Jews in Germany were systematically excluded from all interactions with 'real Germans' before they were forced into Ghettos and then to extermination camps or work camps where most of them died. Jews in most other European countries went through speeded up version of this 'process,' sometimes, in Poland. simply being killed by their neighbors before the Germans arrived. The almost 1000 year tradition of the Church in Poland teaching contempt for Jews, made this behavior possible. From what I have read, that tradition continues today in many churches in Poland.

Blacks in the deep south were forced to live in separate, and usually desperately poor, communities and only allowed to do the jobs no white man wanted to do. The only contacts whites had with black was to see them working in the fields or as servants. A black person arrogant enough to try to interact with white person as a person, would be beaten, and sometimes killed. We had to keep those niggers in their place, because, we needed them as cheap labor and because we were afraid of them - there were often more of them than us. If they got uppity, we reacted with violence to intimidate them. This system is still in place, in a weakened form, in some parts of the US.

I don't believe that Poles are any more, or less, evil than the nice folks I knew in the deep south. The folks who created the 'Jim Crow' system in the south, did it for power and economic advantage, the same reasons that the Church and State here taught contempt for Jews and the State used Jews, as did many states in Europe, as scapegoats for its failures.

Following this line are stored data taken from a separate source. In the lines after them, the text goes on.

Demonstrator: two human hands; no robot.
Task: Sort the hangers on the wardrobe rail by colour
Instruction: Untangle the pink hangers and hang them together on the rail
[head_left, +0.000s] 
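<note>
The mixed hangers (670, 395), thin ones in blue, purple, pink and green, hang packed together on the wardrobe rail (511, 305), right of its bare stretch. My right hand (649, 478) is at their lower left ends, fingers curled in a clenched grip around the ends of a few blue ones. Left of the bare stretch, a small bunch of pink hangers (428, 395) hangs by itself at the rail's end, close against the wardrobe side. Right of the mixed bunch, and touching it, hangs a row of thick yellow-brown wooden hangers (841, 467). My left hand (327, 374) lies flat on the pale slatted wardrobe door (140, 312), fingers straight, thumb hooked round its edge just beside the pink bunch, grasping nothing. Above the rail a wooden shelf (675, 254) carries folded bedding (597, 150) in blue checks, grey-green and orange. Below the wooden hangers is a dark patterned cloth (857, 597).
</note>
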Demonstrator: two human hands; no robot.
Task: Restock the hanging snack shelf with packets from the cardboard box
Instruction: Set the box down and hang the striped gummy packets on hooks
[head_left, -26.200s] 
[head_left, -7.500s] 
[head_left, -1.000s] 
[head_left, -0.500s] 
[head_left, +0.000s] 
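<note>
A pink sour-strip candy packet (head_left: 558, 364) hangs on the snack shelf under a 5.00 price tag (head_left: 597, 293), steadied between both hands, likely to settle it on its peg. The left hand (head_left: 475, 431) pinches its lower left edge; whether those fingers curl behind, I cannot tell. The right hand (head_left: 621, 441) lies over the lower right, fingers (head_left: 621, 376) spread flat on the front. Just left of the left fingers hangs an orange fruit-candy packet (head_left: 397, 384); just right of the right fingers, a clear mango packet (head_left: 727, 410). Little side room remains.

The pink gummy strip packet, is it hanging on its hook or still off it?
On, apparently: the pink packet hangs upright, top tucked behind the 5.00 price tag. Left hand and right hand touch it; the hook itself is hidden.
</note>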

Although I think Poland is now one of the most antisemitic states in the world, I also know that Poland had more Jews, per capita, than any other country before WWII. It was a, relatively, good place for Jews to live in Europe for hundred of years.

I know, this isn't directly relevant to bicycle touring, but what's a Jew who grew up in the deep south to think about while reading Faulkner with a fever on a cold and nasty afternoon in western Poland?